▶ **Activity**: Scan the material below and copy every line holding the word "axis".
=-=-=-=-=
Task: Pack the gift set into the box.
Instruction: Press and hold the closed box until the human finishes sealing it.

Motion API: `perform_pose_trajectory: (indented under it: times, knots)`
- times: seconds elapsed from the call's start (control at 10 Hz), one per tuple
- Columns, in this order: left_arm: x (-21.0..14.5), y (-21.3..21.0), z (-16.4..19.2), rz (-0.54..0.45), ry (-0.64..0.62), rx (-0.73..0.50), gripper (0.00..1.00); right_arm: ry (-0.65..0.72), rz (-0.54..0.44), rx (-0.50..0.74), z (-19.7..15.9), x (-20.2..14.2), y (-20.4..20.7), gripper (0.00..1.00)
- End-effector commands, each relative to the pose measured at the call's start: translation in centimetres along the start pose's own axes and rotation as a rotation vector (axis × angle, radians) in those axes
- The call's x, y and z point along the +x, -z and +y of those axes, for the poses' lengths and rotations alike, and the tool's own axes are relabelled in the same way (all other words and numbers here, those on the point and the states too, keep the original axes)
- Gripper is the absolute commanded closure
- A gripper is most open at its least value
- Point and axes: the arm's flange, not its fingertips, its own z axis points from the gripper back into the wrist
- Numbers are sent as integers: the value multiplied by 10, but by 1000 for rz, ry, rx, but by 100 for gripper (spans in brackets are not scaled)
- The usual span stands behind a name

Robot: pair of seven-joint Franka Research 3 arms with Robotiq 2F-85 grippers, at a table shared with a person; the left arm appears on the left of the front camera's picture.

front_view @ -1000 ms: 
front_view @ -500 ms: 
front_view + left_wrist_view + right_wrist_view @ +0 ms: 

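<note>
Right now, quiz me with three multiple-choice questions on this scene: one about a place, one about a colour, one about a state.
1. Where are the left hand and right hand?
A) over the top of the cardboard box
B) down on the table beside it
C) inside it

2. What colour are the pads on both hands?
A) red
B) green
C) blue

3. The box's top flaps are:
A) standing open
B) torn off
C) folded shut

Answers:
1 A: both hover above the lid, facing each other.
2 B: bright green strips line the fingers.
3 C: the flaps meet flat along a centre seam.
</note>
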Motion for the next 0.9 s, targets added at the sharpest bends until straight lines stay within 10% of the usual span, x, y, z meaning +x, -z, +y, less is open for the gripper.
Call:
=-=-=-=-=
▶ **Exercise solution**:
- End-effector commands, each relative to the pose measured at the call's start: translation in centimetres along the start pose's own axes and rotation as a rotation vector (axis × angle, radians) in those axes
- Point and axes: the arm's flange, not its fingertips, its own z axis points from the gripper back into the wrist

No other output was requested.